> **Work instruction**
Please repeat the whole listing exactly, but leave the pictures out.

> **Data for this exercise**
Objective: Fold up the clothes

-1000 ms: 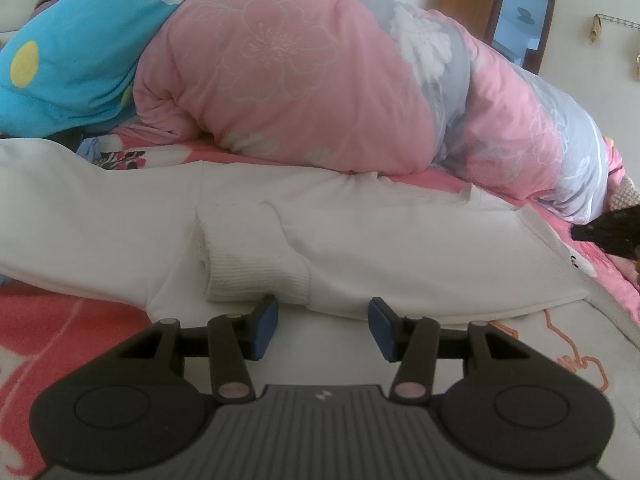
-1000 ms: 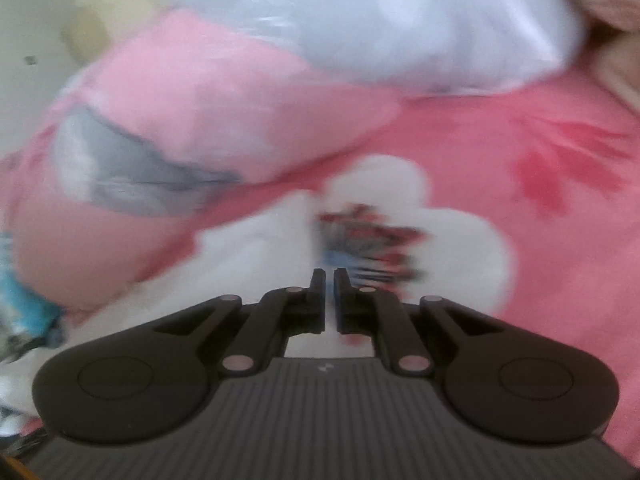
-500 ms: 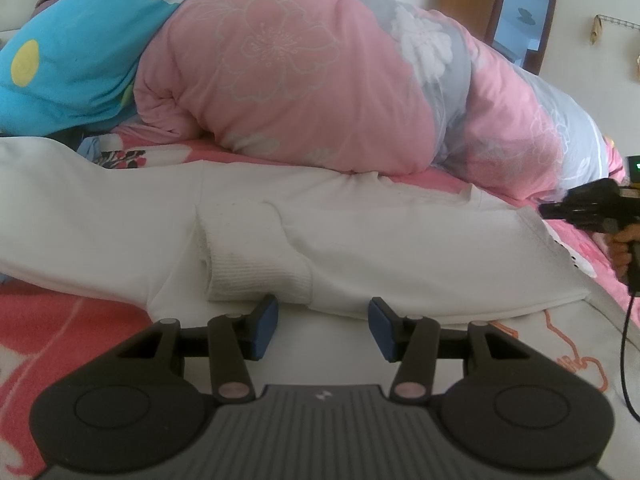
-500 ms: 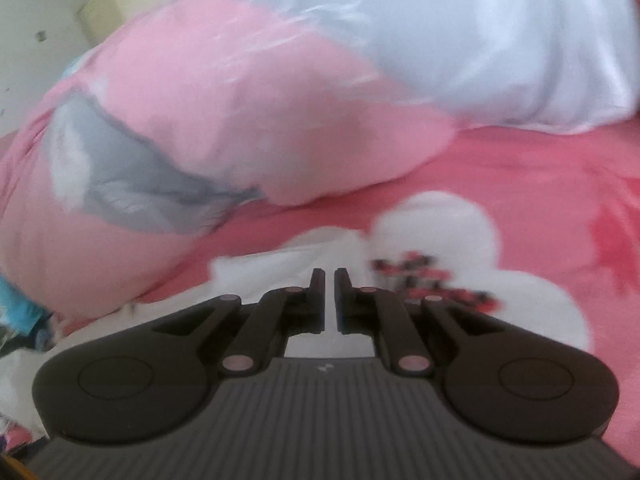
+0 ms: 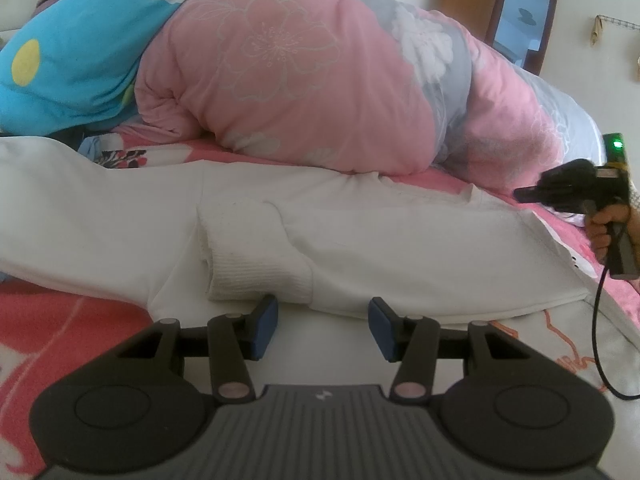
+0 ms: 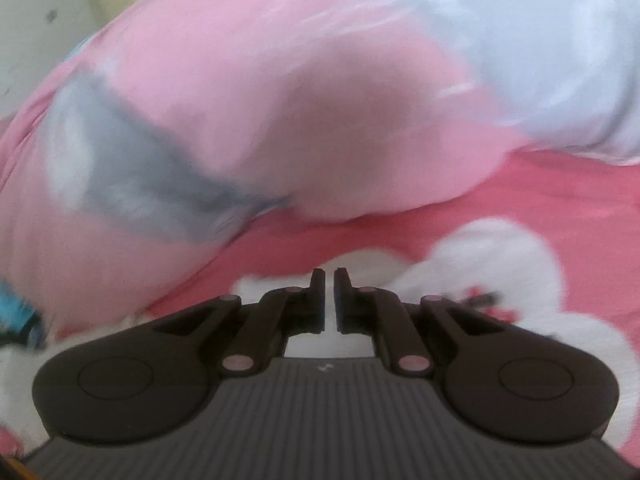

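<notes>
You have one white garment [image 5: 248,220] spread on the bed, with one ribbed cuff [image 5: 260,276] showing. Behind it lie one pink floral quilt [image 5: 288,92] and one blue blanket [image 5: 76,56]. You hold two grippers, the left gripper [image 5: 323,326] and the right gripper [image 6: 329,300], and one hand [image 5: 610,228] is visible.

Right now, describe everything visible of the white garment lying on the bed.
The white long-sleeved knit garment lies spread flat across the pink flower-print bedsheet, running from the left edge to the right. One sleeve is folded over its body, ending in a ribbed cuff near the front hem. The fabric looks soft and thick, with few wrinkles. Behind it the bulky pink floral duvet rests against its far edge. No hand-held gripper holds it.
</notes>
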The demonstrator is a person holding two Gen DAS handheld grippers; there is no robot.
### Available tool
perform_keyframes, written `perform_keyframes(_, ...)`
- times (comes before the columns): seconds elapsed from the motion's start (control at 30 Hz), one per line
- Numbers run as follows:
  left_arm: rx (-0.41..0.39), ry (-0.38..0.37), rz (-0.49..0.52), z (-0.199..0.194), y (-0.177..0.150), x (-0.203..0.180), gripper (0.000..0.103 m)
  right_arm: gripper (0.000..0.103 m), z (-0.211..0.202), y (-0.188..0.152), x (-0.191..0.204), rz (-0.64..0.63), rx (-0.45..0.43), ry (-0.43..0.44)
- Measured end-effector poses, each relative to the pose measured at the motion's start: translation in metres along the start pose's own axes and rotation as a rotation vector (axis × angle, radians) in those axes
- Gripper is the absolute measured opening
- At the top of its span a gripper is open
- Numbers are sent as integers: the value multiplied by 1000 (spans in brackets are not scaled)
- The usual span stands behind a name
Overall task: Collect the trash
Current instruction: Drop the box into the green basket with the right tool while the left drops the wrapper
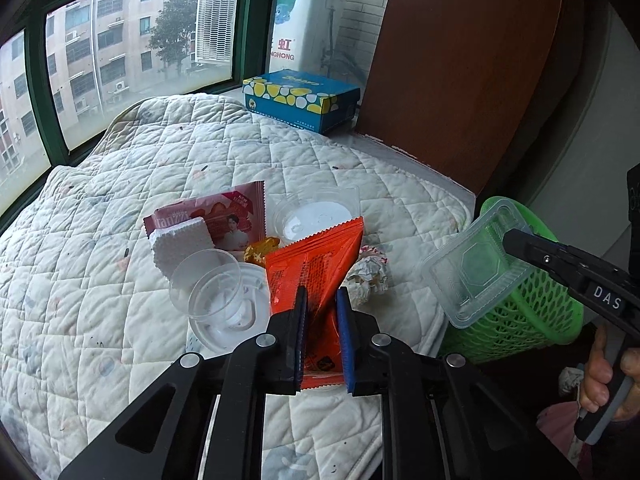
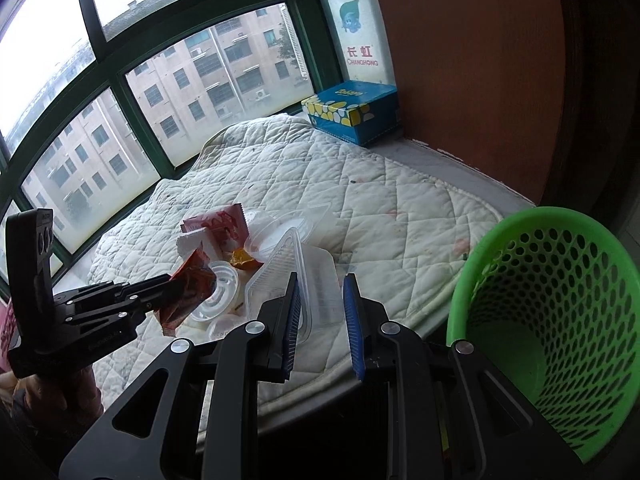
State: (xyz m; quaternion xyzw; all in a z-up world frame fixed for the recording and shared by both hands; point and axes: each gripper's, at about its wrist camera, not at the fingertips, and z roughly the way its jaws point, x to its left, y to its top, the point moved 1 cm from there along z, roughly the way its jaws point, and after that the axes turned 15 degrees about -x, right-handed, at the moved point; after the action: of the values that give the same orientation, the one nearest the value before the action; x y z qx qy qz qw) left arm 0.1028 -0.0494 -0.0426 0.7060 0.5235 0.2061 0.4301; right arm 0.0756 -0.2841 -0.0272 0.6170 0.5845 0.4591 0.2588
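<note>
Trash sits in a loose pile mid-quilt (image 1: pixel 280 152), on a window ledge. Left gripper (image 1: pixel 322 296) clamped on an orange packet (image 1: pixel 316 264); packet tilts up between the blue pads, its lower end pinched. No earlier view here to compare. Right gripper (image 2: pixel 320 284) closed on a clear tray (image 2: pixel 304 276), held on edge between the pads; in the left view that tray (image 1: pixel 476 268) hangs in front of the green basket (image 1: pixel 532 312), at 3 o'clock from the pile.

Around the orange packet, left view:
- pink wrapper (image 1: pixel 224 216) at 11 o'clock, a white wafer (image 1: pixel 180 248) lying on its lower corner
- two clear cups (image 1: pixel 212 288) at 9 o'clock, touching, resting on a round lid (image 1: pixel 224 332)
- small gold wrapper (image 1: pixel 260 250) just above the packet's left edge
- clear lidded cup (image 1: pixel 316 212) at 12 o'clock, partly behind the packet's top
- crumpled foil ball (image 1: pixel 370 276) at 3 o'clock, just beside it

Basket stands off the quilt's right edge, mouth tipped toward the right camera (image 2: pixel 560 320); inside looks empty, though the bottom is dim. Blue tissue box (image 1: pixel 300 98) far back at 12 o'clock by the window, well apart from the pile. Brown panel (image 1: pixel 460 60) walls off the right side. A hand (image 1: pixel 604 380) grips the right gripper's handle at lower right.
</note>
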Motion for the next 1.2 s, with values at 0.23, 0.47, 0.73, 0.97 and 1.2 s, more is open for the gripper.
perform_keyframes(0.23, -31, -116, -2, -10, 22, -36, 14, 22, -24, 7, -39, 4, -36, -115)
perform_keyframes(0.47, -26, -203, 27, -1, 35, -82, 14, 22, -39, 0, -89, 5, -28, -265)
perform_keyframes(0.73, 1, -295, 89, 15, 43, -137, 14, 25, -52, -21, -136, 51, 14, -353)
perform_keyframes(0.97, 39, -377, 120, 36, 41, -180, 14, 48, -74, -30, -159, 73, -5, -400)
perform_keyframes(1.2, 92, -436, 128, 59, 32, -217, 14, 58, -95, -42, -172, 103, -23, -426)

> **Written response**
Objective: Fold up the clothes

-1000 ms: 
-1000 ms: 
-500 ms: 
-500 ms: 
+0 ms: 
+0 ms: 

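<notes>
You have one white garment [image 5: 248,220] spread on the bed, with one ribbed cuff [image 5: 260,276] showing. Behind it lie one pink floral quilt [image 5: 288,92] and one blue blanket [image 5: 76,56]. You hold two grippers, the left gripper [image 5: 323,326] and the right gripper [image 6: 329,300], and one hand [image 5: 610,228] is visible.

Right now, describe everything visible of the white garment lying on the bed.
The white long-sleeved knit garment lies spread flat across the pink flower-print bedsheet, running from the left edge to the right. One sleeve is folded over its body, ending in a ribbed cuff near the front hem. The fabric looks soft and thick, with few wrinkles. Behind it the bulky pink floral duvet rests against its far edge. No hand-held gripper holds it.
</notes>
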The demonstrator is a person holding two Gen DAS handheld grippers; there is no robot.
### Available tool
perform_keyframes, written `perform_keyframes(_, ...)`
- times (comes before the columns): seconds elapsed from the motion's start (control at 30 Hz), one per line
- Numbers run as follows:
  left_arm: rx (-0.41..0.39), ry (-0.38..0.37), rz (-0.49..0.52), z (-0.199..0.194), y (-0.177..0.150), x (-0.203..0.180), gripper (0.000..0.103 m)
  right_arm: gripper (0.000..0.103 m), z (-0.211..0.202), y (-0.188..0.152), x (-0.191..0.204), rz (-0.64..0.63), rx (-0.45..0.43), ry (-0.43..0.44)
- Measured end-effector poses, each relative to the pose measured at the motion's start: translation in metres along the start pose's own axes and rotation as a rotation vector (axis × angle, radians) in those axes
- Gripper is the absolute measured opening
- At the top of its span a gripper is open
- Numbers are sent as integers: the value multiplied by 1000 (spans in brackets are not scaled)
- The usual span stands behind a name
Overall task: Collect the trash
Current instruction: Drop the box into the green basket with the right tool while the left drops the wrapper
State: (xyz m; quaternion xyzw; all in a z-up world frame fixed for the recording and shared by both hands; point and axes: each gripper's, at about its wrist camera, not at the fingertips, and z roughly the way its jaws point, x to its left, y to its top, the point moved 1 cm from there along z, roughly the way its jaws point, and after that the axes turned 15 degrees about -x, right-handed, at the moved point; after the action: of the values that give the same orientation, the one nearest the value before the action; x y z qx qy qz qw) left arm 0.1028 -0.0494 -0.0426 0.7060 0.5235 0.2061 0.4301; right arm 0.0756 -0.2841 -0.0272 0.6170 0.5845 0.4591 0.2588
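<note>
Trash sits in a loose pile mid-quilt (image 1: pixel 280 152), on a window ledge. Left gripper (image 1: pixel 322 296) clamped on an orange packet (image 1: pixel 316 264); packet tilts up between the blue pads, its lower end pinched. No earlier view here to compare. Right gripper (image 2: pixel 320 284) closed on a clear tray (image 2: pixel 304 276), held on edge between the pads; in the left view that tray (image 1: pixel 476 268) hangs in front of the green basket (image 1: pixel 532 312), at 3 o'clock from the pile.

Around the orange packet, left view:
- pink wrapper (image 1: pixel 224 216) at 11 o'clock, a white wafer (image 1: pixel 180 248) lying on its lower corner
- two clear cups (image 1: pixel 212 288) at 9 o'clock, touching, resting on a round lid (image 1: pixel 224 332)
- small gold wrapper (image 1: pixel 260 250) just above the packet's left edge
- clear lidded cup (image 1: pixel 316 212) at 12 o'clock, partly behind the packet's top
- crumpled foil ball (image 1: pixel 370 276) at 3 o'clock, just beside it

Basket stands off the quilt's right edge, mouth tipped toward the right camera (image 2: pixel 560 320); inside looks empty, though the bottom is dim. Blue tissue box (image 1: pixel 300 98) far back at 12 o'clock by the window, well apart from the pile. Brown panel (image 1: pixel 460 60) walls off the right side. A hand (image 1: pixel 604 380) grips the right gripper's handle at lower right.
</note>
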Motion for the next 1.2 s, with values at 0.23, 0.47, 0.73, 0.97 and 1.2 s, more is open for the gripper.
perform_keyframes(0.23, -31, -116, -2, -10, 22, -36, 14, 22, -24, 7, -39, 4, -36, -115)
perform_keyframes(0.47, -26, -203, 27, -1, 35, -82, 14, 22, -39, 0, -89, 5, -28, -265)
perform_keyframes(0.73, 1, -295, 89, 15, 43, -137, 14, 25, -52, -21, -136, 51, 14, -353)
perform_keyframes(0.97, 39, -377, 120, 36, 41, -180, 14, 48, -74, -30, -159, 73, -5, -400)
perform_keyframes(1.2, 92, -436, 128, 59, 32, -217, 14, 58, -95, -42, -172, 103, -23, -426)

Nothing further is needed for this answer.